Is Wall Street’s trading gold rush over?
You might well think so after perusing a report out Wednesday morning from Barclays Capital analyst Roger Freeman. He slashed his second-quarter earnings estimates on Goldman Sachs and cut his price target on the stock, which he rates hold, by $20 a share.
The reason? Trading profits have “hit an air pocket,” he writes.

While all the bank and brokerage analysts have been mulling over how last month’s market turn will affect second-quarter earnings, few are predicting as big an impact as Freeman. He slashed his profit forecast for Goldman from $5.35, a full dollar above the analyst consensus, to $1.95, which is 50% below the Street.
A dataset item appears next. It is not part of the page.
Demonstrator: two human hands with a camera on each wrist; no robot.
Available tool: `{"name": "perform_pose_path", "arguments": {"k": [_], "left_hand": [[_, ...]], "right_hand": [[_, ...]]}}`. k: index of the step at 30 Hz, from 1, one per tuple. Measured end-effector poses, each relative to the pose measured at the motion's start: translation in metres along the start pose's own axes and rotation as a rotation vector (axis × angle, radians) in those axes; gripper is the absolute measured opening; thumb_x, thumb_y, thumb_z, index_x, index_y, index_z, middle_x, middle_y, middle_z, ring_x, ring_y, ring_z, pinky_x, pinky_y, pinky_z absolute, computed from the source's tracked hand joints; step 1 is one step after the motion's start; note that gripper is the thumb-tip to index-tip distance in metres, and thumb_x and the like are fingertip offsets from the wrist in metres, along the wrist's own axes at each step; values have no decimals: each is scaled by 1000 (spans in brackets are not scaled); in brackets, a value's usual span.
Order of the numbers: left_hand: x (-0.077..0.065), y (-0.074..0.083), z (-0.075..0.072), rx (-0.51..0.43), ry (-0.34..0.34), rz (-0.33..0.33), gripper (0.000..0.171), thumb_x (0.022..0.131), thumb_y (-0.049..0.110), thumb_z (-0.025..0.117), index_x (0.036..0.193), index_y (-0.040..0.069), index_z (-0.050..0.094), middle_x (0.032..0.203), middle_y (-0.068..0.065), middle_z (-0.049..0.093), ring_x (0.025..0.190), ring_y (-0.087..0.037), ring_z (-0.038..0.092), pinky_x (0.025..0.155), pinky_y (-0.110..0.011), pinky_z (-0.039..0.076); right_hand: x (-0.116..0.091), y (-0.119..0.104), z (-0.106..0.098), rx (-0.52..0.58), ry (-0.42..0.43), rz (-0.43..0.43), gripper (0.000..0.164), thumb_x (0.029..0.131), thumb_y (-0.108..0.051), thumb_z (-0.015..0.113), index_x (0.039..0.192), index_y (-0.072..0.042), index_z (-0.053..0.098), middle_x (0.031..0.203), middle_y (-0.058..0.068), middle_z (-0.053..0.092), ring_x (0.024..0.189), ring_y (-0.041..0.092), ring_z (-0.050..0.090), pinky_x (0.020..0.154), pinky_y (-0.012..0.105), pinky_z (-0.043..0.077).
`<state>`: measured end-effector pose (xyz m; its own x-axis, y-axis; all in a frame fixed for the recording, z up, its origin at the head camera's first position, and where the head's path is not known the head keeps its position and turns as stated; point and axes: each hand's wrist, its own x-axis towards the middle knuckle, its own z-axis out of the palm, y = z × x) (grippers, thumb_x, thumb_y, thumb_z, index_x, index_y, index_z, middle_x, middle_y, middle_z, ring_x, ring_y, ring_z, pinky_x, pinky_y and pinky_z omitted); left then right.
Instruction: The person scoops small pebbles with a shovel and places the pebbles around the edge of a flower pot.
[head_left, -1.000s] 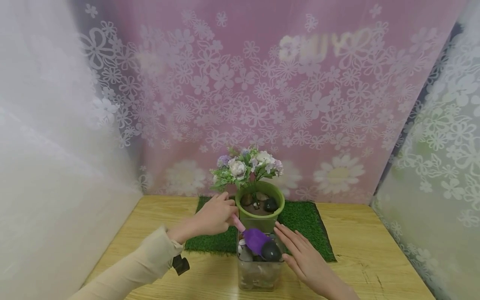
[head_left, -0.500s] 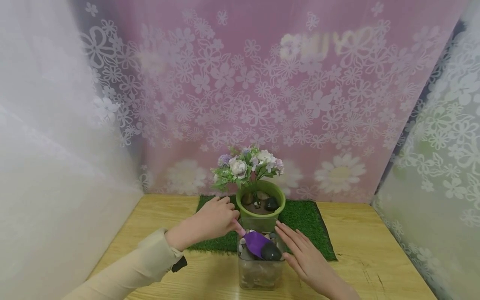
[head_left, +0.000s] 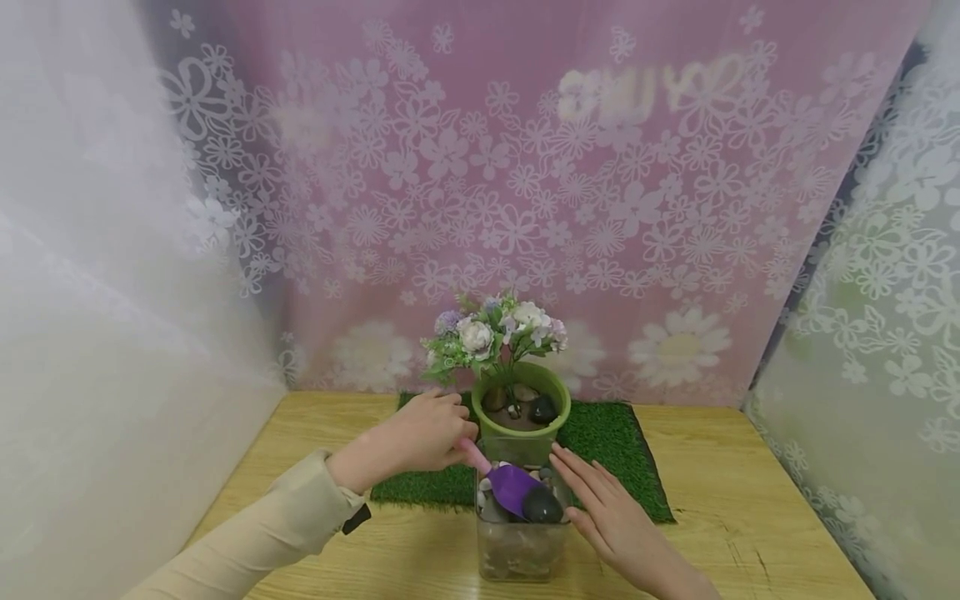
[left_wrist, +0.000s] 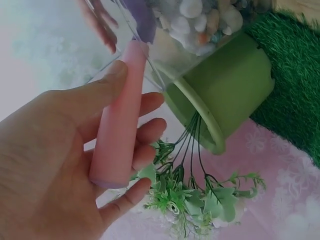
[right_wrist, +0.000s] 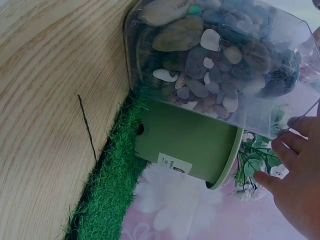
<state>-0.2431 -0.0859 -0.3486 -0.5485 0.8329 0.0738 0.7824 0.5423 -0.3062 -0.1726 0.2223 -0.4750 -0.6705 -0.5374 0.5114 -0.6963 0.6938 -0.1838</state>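
My left hand (head_left: 420, 437) grips the pink handle (left_wrist: 120, 120) of a small garden trowel, thumb along one side and fingers curled round the other. Its purple blade (head_left: 512, 487) slants down into a clear plastic container (head_left: 521, 557) of pebbles. A large smooth black stone (head_left: 542, 505) lies at the blade's tip, near the front rim. On the container's right side my right hand (head_left: 615, 517) rests with its fingers extended, fingertips at the rim. Mixed grey, brown and white pebbles (right_wrist: 197, 65) show through the container's wall in the right wrist view.
Right behind the container stands a green flowerpot (right_wrist: 190, 140) with white and purple flowers (head_left: 476, 336), and stones lie inside it. Beneath the pot is an artificial grass mat (head_left: 618, 458) on the wooden table (head_left: 712, 483). A pink flowered curtain (head_left: 480, 208) hangs at the back.
My left hand and the trowel have shifted only slightly, with the black stone still at the blade's tip. My right hand stays in place at the container.
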Motion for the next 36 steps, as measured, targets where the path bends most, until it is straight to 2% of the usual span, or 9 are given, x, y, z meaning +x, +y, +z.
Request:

A quarter of the drop stems from the earnings hit Goldman and other banks will take on the U.K. bank tax. But the bigger driver is a steep decline in the bank’s main trading operation, the fixed income, commodities and currencies unit.
Freeman predicts revenue there will drop 40% from its elevated first-quarter level to $4.4 billion, as the Greek crisis spurred traders to pull back.
“We believe these market headwinds, while certainly smaller than those seen in 2008 and early 2009, have impacted broker-dealer revenue generation in terms of client activity levels, trading revenue and investment banking results,” he writes.
Freeman isn’t the only one cutting estimates. William Blair analyst Mark Lane more than halved his second-quarter profit forecast to $2.10, saying the “pullback in global financial markets is putting pressure on nearly every major business.”
Yet even with the markets looking edgy and the ultimate impact of regulatory reform unclear, Lane continues to tell clients to buy the stock, saying its plunge this year reflects “extremely negative” sentiment that should improve as rule changes take shape.
Freeman, for his part, writes that second-quarter numbers for the banks should be “more divergent across the Street, driven more by relative positioning for the moves this quarter.”
That’s usually plays to the advantage of Goldman, which saw its shares rise fractionally to $135 and change Wednesday – leaving them a full $40 shy of Freeman’s reduced price target.